The benefit of the current setup is that a human can easily override config on the command line. However looks like to specify tables the syntax would need to be ugly and not human friendly anyway, so perhaps just providing a giant TOML escape hatch would work better for those who need it?

alexcrichton commented 6 years ago

Not a bad idea! TOML generally is dependent on newlines which doesn't jive well with env vars, but I'd be fine accepting either

ehuss commented 6 years ago

I have a prototype that auto-converts with serde here: https://github.com/ehuss/cargo/commit/63f76b0d24bc045809a7a0d4fceea6c9bd176390

Essentially you can do something like let p: TomlProfile = config.load_type("profile.dev") and it will auto-magically convert the config (including environment variables). It supports structs, arbitrary maps, optional values, etc.

If you'd like, I can continue working on this and submit a PR (just the serde part, no actual changes to Cargo, yet). I realize it is a lot of code, so maybe it's not worth it (I'm no serde expert, so some parts can probably be simpler). However, I think it would be helpful for the Profile work I'm doing, and could be used for the source map, and anything else in the future. Overall I'm not sure how useful environment variables are.

Things left to do:

Possible enhancements:

alexcrichton commented 6 years ago

Nice!

I think I'd personaly be in favor of going down such a route, it'd probably remove almost all of our methods elsewhere I think as well if we tried hard enough :)

For TOML-in-env I think we'll want to hold off on that for now, but I could imagine perhaps not the bare key but something like CARGO_PROFILE_DEV_TOML='...' and I actually really like the idea of using toml to specify arrays!

ehuss commented 6 years ago

PR for just the config part posted at #5552.

ehuss commented 6 years ago

@rtsuk Are you still working on this?

At least for source replacement, another option is to use the -Z advanced-env experimental option. It would allow you to specify source replacement like this:

CARGO_SOURCE_crates-io_REPLACE_WITH="another-source"
CARGO_SOURCE_another-source_DIRECTORY="vendor"

It only supports letters/numbers/dashes for the source name (no underscores). Also, the use of mixed upper/lowercase is a little unconventional and weird looking, but works in all environments I'm aware of.

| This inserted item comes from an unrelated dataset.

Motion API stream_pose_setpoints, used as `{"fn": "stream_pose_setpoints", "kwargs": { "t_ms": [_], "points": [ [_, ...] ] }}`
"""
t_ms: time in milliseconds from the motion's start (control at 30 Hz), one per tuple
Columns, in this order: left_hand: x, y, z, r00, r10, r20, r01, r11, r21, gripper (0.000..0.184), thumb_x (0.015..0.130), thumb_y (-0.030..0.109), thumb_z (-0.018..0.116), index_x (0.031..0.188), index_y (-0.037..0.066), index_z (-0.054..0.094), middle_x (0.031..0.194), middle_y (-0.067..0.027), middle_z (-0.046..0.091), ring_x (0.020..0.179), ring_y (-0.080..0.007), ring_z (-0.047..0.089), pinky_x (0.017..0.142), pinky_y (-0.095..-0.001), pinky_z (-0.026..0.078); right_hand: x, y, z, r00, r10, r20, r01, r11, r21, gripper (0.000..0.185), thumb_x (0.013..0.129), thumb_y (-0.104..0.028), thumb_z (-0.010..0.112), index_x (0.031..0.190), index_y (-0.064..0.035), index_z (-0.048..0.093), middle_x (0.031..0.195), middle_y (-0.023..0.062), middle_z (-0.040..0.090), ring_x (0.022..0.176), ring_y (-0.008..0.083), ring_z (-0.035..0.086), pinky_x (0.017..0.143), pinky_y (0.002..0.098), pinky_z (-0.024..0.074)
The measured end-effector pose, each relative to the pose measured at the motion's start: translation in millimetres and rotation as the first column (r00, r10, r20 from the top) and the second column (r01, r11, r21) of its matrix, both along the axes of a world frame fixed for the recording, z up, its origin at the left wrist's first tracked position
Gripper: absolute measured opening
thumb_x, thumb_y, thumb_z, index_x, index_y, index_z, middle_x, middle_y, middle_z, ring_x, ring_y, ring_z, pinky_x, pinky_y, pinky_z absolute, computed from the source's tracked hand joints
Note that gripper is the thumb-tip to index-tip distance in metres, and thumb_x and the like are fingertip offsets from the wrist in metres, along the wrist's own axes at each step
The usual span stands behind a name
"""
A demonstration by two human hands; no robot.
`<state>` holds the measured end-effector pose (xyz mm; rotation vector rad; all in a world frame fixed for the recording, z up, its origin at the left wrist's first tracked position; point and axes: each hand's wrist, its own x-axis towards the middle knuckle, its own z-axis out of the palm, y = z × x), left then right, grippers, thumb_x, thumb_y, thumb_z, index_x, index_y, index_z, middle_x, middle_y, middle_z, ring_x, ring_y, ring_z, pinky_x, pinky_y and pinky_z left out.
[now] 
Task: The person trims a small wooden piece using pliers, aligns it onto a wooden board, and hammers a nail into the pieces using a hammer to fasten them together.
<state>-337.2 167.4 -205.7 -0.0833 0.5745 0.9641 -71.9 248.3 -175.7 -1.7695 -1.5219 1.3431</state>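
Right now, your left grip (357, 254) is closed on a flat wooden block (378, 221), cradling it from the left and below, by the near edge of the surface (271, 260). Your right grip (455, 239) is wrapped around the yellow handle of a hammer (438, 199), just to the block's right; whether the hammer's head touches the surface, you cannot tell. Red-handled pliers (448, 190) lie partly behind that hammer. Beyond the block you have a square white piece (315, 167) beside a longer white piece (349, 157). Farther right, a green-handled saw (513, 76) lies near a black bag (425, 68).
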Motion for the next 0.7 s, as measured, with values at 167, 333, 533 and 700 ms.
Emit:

Another option is to extend it to support inline tables like this:

CARGO_SOURCE="{crates-io={replace-with='another-source'}, another-source={directory='vendor'}}"

Just some alternate ideas.

rtsuk commented 6 years ago

@ehuss I am not. My personal need for it has passed and it looked very hairy. Should the need arise again, though, I'll check out the advanced-env option.

gilescope commented 4 years ago

Flattening all of toml to environment variables seems a big ask. We'd get a lot of utility if env vars in the config were expanded:

[source.vendored-sources]
directory = "$A_DIR/vendor"

(and %A_DIR% on windows)

Is that an option that could be considered?